:: TASK DESCRIPTION ::
Everything from the line with "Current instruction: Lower" to the end of the data below, both lines included, should be transcribed exactly; please omit the pictures.

:: AVAILABLE DATA ::
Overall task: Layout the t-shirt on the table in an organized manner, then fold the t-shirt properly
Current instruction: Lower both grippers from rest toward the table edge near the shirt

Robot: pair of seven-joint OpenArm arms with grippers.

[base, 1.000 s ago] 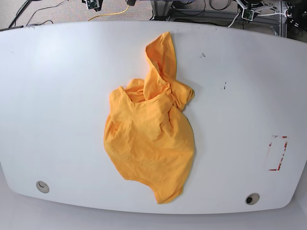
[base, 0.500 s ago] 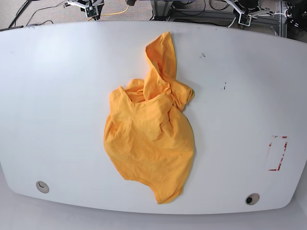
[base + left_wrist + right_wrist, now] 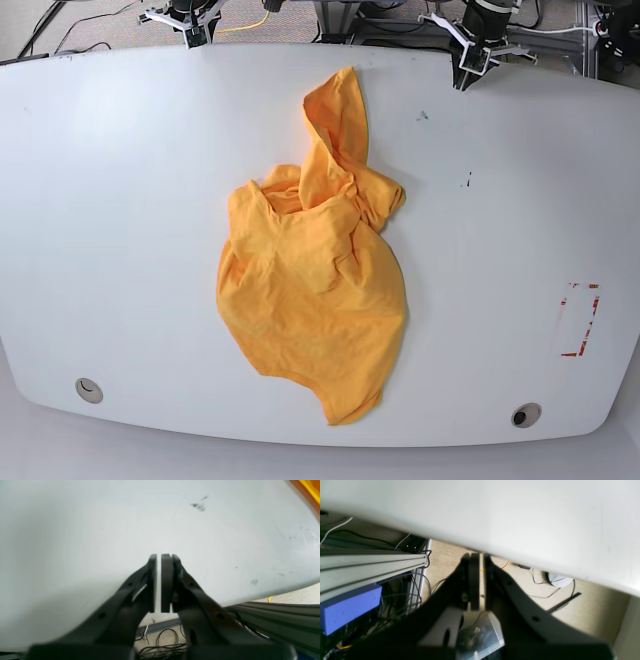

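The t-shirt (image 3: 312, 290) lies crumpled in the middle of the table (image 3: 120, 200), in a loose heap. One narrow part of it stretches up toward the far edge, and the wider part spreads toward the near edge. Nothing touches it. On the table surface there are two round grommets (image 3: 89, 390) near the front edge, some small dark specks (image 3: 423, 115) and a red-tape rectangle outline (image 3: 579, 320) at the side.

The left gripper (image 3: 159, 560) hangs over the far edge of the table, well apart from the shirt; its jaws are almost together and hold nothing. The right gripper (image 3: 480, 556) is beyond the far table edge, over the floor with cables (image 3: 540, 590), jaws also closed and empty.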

:: EXERCISE OUTPUT ::
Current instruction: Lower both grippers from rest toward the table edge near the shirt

Robot: pair of seven-joint OpenArm arms with grippers.

[base, 1.000 s ago] 
[base, 0.500 s ago] 
[base + left_wrist + right_wrist, now] 

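The t-shirt (image 3: 312, 290) lies crumpled in the middle of the table (image 3: 120, 200), in a loose heap. One narrow part of it stretches up toward the far edge, and the wider part spreads toward the near edge. Nothing touches it. On the table surface there are two round grommets (image 3: 89, 390) near the front edge, some small dark specks (image 3: 423, 115) and a red-tape rectangle outline (image 3: 579, 320) at the side.

The left gripper (image 3: 159, 560) hangs over the far edge of the table, well apart from the shirt; its jaws are almost together and hold nothing. The right gripper (image 3: 480, 556) is beyond the far table edge, over the floor with cables (image 3: 540, 590), jaws also closed and empty.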

The required response has been given in full.